Chaos, noise, torture, lies, laughter and trauma. Mike Kelley’s show at Tate Modern is not an easy or comfortable place to be, and that’s how he would've wanted it. The hugely influential American punk-performer-poet-conceptual-weirdo died in 2012 after dedicating his life to a long, unstoppable process of constant, ceaseless subversion. This exhibition is room after room of conventions and expectations being undermined, twisted and destroyed.

He came out of west coast art school CalArts in the 1980s with countless ideas about performance, minimalism and humour. He howls into rickety wooden megaphones, builds impossible birdhouses, advertises himself as a medium with ectoplasm spurting from his nose. He uses cardboard and whoopie cushions, creates an installation about a mythical monkey island. All of it surreally explores dozens of clashing ideas about belief, psychology and behaviour.

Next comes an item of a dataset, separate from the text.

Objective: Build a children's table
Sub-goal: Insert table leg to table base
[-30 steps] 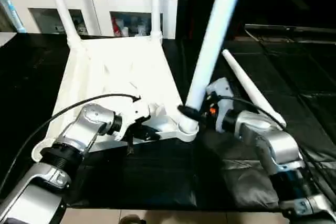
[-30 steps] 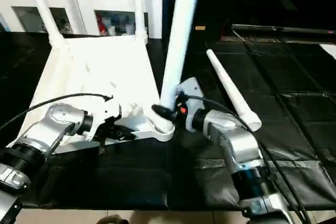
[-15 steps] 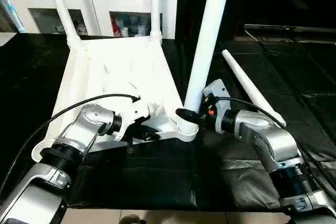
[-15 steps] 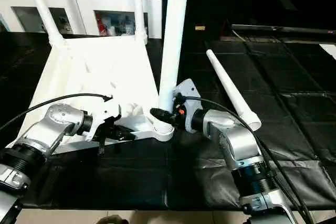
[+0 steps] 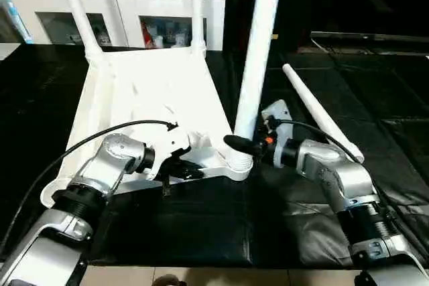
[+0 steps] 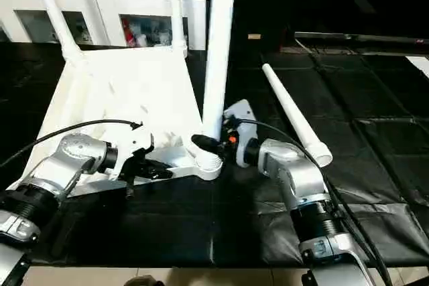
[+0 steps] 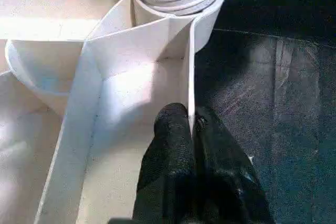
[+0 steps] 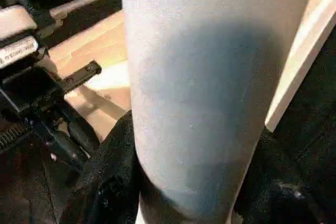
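Cabinet [image 5: 127, 5] behind table [image 5: 147, 92].

You have a black, creased sheeted surface [image 5: 201, 226] carrying everything. The white tabletop [image 5: 154, 92] lies on it upside down, ribbed underside up, reaching away from the left jaws, which pinch its near rim. A loose white leg [image 5: 320, 117] lies flat on the black sheet just beyond the right jaws, on their outer side, apart from the top.

Left hand [image 7: 191, 145] pinched shut, right hand [image 5: 242, 145] half-spread, both forearms extended forward.
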Robot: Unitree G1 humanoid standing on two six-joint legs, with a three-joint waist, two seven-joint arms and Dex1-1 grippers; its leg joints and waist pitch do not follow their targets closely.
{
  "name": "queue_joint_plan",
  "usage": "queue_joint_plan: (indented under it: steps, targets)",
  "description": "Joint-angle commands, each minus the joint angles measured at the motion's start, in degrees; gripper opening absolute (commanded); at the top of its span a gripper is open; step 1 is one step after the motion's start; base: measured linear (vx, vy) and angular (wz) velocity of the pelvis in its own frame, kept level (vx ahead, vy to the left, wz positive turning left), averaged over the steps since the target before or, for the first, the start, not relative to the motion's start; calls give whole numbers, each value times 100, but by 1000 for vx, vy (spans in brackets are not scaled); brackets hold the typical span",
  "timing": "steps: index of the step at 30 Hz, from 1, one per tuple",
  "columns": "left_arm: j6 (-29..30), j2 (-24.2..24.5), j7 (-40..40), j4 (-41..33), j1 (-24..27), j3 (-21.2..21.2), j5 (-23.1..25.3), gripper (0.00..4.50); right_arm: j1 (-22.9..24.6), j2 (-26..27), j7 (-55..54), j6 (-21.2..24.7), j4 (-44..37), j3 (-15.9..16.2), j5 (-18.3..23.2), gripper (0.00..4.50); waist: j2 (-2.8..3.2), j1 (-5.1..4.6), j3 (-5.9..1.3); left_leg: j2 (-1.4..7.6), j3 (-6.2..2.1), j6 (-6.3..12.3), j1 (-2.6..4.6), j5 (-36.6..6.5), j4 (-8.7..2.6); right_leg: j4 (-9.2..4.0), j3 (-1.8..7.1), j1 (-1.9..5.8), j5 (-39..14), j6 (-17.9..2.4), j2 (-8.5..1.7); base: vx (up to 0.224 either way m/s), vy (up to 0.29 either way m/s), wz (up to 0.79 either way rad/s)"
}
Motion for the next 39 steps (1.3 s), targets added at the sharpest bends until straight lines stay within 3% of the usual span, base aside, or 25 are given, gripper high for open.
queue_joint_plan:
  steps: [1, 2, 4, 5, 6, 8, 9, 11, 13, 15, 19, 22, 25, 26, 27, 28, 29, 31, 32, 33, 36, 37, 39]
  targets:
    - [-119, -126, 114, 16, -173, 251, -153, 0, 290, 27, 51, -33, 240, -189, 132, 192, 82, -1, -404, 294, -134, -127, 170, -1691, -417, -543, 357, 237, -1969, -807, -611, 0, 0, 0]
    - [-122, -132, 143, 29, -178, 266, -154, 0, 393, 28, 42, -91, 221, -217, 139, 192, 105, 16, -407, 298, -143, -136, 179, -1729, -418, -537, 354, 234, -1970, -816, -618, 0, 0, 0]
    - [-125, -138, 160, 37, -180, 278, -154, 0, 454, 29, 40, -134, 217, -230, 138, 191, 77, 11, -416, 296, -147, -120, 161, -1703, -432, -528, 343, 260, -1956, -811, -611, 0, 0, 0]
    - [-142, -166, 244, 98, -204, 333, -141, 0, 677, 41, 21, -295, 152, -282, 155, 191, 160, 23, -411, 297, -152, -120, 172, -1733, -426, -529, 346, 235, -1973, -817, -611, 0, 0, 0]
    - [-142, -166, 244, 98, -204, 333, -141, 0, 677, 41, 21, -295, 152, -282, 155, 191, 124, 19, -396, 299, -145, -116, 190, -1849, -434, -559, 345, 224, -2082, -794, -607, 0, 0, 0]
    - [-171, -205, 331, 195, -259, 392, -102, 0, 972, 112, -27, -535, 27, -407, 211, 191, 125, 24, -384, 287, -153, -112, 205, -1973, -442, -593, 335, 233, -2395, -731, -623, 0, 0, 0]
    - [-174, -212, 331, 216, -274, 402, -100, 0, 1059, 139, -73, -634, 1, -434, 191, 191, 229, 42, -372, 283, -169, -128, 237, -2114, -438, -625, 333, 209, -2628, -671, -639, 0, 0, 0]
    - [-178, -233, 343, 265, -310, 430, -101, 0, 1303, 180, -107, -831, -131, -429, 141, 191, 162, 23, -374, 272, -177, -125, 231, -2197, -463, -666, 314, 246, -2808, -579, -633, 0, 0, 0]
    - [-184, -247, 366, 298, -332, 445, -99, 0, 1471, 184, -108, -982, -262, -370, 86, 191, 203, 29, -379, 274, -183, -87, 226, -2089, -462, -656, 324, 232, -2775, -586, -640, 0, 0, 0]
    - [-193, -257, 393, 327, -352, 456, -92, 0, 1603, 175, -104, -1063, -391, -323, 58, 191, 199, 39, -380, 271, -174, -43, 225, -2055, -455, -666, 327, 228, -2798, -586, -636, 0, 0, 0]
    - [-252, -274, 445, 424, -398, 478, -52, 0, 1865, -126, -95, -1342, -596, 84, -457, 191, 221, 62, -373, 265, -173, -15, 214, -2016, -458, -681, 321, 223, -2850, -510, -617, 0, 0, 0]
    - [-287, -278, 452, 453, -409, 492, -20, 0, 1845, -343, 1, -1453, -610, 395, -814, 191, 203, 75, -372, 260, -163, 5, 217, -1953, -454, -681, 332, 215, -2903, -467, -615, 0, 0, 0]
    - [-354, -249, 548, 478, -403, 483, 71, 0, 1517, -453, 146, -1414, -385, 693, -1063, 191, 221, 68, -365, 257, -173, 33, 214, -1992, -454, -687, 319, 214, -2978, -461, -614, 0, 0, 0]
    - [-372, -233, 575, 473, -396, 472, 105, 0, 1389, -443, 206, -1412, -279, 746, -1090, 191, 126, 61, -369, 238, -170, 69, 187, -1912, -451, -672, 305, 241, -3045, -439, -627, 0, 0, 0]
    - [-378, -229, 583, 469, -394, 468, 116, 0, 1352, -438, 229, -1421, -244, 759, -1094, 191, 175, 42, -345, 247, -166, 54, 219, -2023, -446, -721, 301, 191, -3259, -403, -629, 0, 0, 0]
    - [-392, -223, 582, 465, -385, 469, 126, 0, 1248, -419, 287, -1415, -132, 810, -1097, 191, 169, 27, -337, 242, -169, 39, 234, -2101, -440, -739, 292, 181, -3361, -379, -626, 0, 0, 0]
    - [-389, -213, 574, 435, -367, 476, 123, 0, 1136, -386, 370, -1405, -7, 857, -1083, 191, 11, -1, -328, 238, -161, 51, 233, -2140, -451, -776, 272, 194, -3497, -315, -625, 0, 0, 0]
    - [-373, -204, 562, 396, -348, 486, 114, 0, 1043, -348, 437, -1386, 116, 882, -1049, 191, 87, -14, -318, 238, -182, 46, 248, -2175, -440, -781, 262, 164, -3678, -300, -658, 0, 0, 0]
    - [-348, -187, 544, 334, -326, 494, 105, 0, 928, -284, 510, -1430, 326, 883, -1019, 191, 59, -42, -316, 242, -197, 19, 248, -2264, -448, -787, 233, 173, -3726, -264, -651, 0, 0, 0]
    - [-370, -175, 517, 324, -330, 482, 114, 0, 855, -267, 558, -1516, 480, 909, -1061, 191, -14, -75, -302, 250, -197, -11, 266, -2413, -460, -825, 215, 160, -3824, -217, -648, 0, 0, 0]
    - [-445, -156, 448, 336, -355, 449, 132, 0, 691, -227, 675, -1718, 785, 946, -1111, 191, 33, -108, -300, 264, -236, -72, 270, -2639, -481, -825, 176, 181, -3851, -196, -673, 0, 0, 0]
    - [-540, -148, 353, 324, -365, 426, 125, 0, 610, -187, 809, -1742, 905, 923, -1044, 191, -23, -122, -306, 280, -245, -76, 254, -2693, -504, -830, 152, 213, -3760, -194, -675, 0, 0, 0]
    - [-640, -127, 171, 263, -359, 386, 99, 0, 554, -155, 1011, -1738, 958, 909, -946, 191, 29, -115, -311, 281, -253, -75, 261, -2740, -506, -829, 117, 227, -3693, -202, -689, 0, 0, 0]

It's the project he’d spend the rest of his career pursuing. In the late 1980s he got into the idea of adolescence. He plays with heavy metal imagery in amazing, juvenile banners, he defaces history textbooks, he draws piles of garbage, he recreates images from high school yearbooks, he makes installations out of stuffed toys that are filthy and gross (some of which were used for the cover of Sonic Youth's 'Dirty'). Adolescence is an in-between place where people are still being moulded, still have potential to undo the damage.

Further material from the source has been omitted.